L’annonce officielle faite par le gouvernement de transition malien a provoqué un vif retentissement : une dizaine de militaires, parmi lesquels deux généraux, ainsi qu’un ressortissant français, ont été interpellés pour leur implication présumée dans une tentative de déstabilisation des institutions nationales.
Cette opération, révélée publiquement à travers un communiqué lu le 14 août 2025, illustre la volonté des autorités de transition de consolider leur emprise et de neutraliser toute menace interne ou externe. L’affaire soulève toutefois de nombreuses interrogations sur la fragilité politique du pays et sur l’implication supposée de puissances étrangères.
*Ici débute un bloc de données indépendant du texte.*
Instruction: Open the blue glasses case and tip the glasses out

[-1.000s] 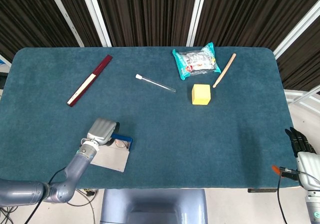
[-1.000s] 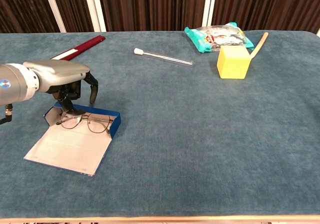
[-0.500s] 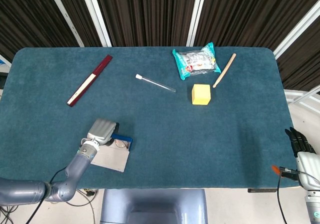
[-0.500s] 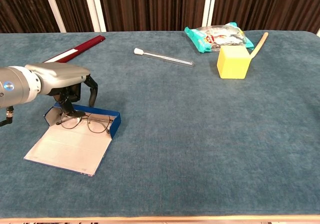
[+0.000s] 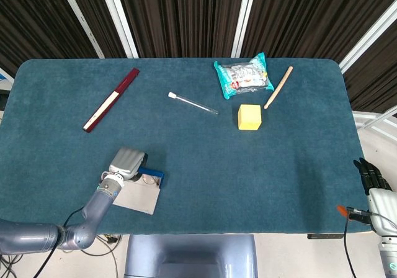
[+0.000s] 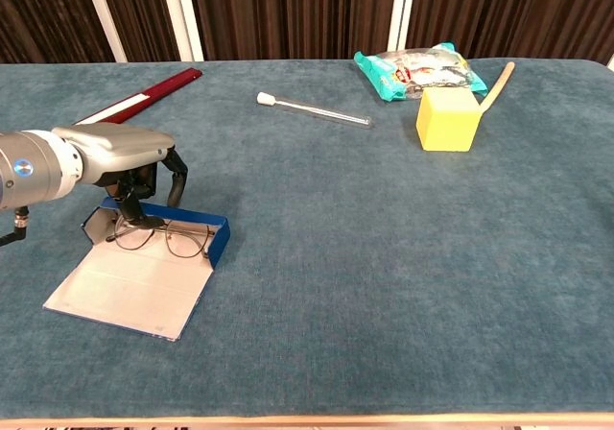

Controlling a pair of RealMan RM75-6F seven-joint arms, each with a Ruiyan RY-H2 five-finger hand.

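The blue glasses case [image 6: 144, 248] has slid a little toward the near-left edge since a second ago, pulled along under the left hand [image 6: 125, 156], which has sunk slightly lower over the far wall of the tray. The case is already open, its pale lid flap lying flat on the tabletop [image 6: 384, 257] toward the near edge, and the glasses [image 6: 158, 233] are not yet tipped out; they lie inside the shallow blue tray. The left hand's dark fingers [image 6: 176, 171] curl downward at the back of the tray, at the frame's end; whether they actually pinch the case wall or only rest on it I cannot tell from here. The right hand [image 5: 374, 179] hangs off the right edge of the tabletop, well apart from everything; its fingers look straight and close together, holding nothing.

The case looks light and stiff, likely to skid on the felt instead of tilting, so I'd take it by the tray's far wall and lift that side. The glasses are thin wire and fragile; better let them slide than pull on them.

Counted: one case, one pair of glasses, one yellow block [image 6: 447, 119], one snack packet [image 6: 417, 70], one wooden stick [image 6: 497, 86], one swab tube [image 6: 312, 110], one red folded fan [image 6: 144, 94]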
Une conspiration présumée contre l’État
Le général de division Daoud Aly Mohammedine a pris la parole à la télévision nationale pour informer les citoyens de l’ampleur de l’opération. Selon lui, le groupe démantelé appartenait aux forces armées et de sécurité maliennes, mais s’était écarté de sa mission première pour viser directement les institutions de la République. Les arrestations auraient débuté dès le 1er août, traduisant une action rapide et organisée des autorités de transition.
A LIRE AUSSI : Gabon : le Bénin prépare une mission de rapatriement volontaire pour ses ressortissants
Des acteurs soutenus par des forces extérieures
Le ministre de la Sécurité et de la Protection civile a donné davantage de précisions. D’après ses propos, ces individus n’avaient pour but que de « briser la dynamique de la refondation du Mali avec l’appui d’États étrangers ». Au cœur du dispositif se trouverait un Français accusé de travailler « pour le compte du service de renseignements français ».
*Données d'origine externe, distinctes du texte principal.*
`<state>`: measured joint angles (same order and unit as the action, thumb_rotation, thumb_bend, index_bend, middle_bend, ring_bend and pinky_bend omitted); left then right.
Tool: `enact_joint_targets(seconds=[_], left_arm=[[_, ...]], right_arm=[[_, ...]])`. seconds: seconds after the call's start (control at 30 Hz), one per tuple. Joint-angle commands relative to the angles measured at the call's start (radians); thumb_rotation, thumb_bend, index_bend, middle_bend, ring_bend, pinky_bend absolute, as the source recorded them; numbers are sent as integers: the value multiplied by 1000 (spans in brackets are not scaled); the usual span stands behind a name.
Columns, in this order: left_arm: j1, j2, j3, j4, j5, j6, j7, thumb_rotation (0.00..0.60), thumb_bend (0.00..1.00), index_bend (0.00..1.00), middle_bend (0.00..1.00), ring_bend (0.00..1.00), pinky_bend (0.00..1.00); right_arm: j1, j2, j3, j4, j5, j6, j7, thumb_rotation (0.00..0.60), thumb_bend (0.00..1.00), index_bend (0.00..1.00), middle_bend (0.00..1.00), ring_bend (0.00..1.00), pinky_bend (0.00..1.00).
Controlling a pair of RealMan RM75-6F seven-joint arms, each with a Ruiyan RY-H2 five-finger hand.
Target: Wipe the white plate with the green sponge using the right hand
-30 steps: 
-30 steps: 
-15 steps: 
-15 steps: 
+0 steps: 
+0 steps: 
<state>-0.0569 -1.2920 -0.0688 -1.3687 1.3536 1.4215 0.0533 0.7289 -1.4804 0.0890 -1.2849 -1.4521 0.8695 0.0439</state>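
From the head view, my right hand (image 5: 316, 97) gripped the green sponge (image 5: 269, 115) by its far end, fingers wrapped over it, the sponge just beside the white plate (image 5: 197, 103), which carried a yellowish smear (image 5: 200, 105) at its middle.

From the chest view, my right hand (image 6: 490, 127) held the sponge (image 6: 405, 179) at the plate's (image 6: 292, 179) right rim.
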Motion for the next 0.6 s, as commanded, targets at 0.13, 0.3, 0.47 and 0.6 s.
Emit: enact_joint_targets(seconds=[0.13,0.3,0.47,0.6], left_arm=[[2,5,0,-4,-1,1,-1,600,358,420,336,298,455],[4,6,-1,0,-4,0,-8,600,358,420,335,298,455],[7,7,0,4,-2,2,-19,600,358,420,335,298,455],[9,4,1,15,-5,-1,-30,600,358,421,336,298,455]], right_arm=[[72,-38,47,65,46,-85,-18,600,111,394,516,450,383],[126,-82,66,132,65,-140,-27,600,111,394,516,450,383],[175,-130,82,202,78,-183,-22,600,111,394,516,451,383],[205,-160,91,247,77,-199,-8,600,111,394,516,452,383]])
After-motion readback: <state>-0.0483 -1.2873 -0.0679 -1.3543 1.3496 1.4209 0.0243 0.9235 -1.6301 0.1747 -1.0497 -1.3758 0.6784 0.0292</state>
Ce dernier aurait joué un rôle clé en rassemblant des dirigeants politiques, des membres de la société civile et plusieurs officiers supérieurs, dont les généraux Abass Dembélé et Nema Sagara. Une telle accusation, lourde de conséquences diplomatiques, marque une nouvelle étape dans la défiance entre Bamako et ses anciens partenaires occidentaux.
La réaction de la junte
Les autorités maliennes ont fermement condamné ce qu’elles qualifient d’acte subversif. Elles insistent sur le fait que la situation demeure sous contrôle et que les enquêtes judiciaires se poursuivent pour déterminer l’existence de complices supplémentaires.
D’après l’hebdomadaire Jeune Afrique, la majorité des arrestations a eu lieu au sein de la garde nationale, confirmant que la menace provenait de l’intérieur même des forces de défense.
Un climat politique sous tension
Cette affaire intervient dans un contexte déjà marqué par une actualité judiciaire brûlante. Deux jours avant l’annonce, l’ancien Premier ministre Choguel Kokalla Maïga et certains de ses anciens collaborateurs avaient été placés en garde à vue par le pôle économique et financier.
Les accusations concernaient la gestion de la Primature, renforçant ainsi l’image d’un environnement politique où les tensions se multiplient.
A LIRE AUSSI : Bénin : Mitokpè contre-attaque après les propos de Yahouédéou sur Boni Yayi
Une stabilité encore fragile
L’épisode souligne à quel point le processus de transition reste fragile. La junte, dirigée par le colonel Assimi Goïta, doit simultanément gérer la sécurité intérieure, maintenir la cohésion de l’armée et faire face à la pression internationale.
En mettant en avant une tentative orchestrée avec le concours supposé de services étrangers, le pouvoir malien cherche à renforcer sa légitimité et à consolider son discours souverainiste. Toutefois, l’arrestation d’officiers de haut rang démontre que les fractures internes persistent et qu’elles constituent une menace directe pour la stabilité du pays.